Now Bill Crosbie, Canada's ambassador to Afghanistan, has become not just the Canadian collateral damage from the WikiLeaks release of U.S. diplomatic notes, but the face of Canada's scathing view of Mr. Karzai and his entourage.

In his own memo to Ottawa, leaked this week, and in records of his conversations with U.S. diplomats leaked in the WikiLeaks trove, the erudite ambassador's silky supper-table charm gives way to fiery words castigating Mr. Karzai and his half-brother, Ahmed Wali Karzai, the Kandahar kingpin viewed by Western diplomats as corrupt.

"He was emotional, saying the issue 'makes my blood boil,' " the U.S. cable notes, "as he described the Canadian view that the international community must stand up for the silent majority or be blamed for letting Karzai and his family establish across the country the system of patronage and control that exists in Kandahar."

For decades, it was John Crosbie whose blustery phrases raised ire and smirks, while Bill was the behind-the-scenes player as political aide and diplomat who steered his way through a career full of headache cases.

When he worked as an aide to his cousin John, he had to help the then-fisheries minister navigate the closing of the East Coast cod fishery. As a diplomat in Washington, he handled economic matters when relations were littered with trade disputes over softwood and beef. In 2007, he became head of consular affairs just as the government faced an outcry of public demands to obtain the release of Canadian Brenda Martin from a Mexican jail.

Now ambassador to Afghanistan, Mr. Crosbie is rated as influential and persuasive and, after more than a year on the job, as a fast learner who grasped much of the complex affairs of Afghan diplomacy. As a boss, he is not a yeller but a leader who motivates staff by appealing to a duty to serve.

But his blunt private words don't surprise those who know him well. He is, according to some current and former colleagues, a man who feels emotion about work issues - and a touch unforgiving about the frustrating realities of Afghanistan.

"Newfoundlanders, at a certain point, all have a limited tolerance for external bullshit,' said his second cousin Tim Powers, an Ottawa lobbyist. "We can live with our own blarney, but when we see when we're trying to make a difference and move forward that there are hurdles, we're relatively quick in pointing it out."

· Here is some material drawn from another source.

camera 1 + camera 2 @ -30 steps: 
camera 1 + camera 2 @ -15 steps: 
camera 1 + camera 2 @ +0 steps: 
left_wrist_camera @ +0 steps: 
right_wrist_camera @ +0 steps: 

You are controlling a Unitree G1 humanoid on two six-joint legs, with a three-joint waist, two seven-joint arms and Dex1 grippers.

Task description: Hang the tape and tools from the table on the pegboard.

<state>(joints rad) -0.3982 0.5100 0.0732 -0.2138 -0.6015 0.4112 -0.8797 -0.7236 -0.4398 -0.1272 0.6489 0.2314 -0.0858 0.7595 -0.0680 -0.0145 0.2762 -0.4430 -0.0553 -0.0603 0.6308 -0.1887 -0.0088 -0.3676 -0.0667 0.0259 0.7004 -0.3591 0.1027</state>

In the 1980s, when he moved to Ottawa to work for his cousin John, he was known for making high expectations felt. "You were more worried about disappointing Bill Crosbie than making him angry," said Jim Armour, who worked for him then. "You were sort of honour-bound."

In Afghanistan, he has been viewed by other diplomats as an erudite and reassuring figure with a human touch, who travels to war-scarred Kandahar and goes outside the wire to meetings and village councils.

Last December, when four Canadian soldiers and journalist Michelle Lang were killed by an IED blast, and a diplomat was seriously wounded, Mr. Crosbie sent an e-mail that somehow sounded the right note to comfort devastated staff.

"It was so reassuring that I printed it and taped it to the inside of my notebook for the rest of my tour," said Renée Filiatrault, who worked as a public-affairs officer at Kandahar Air Field.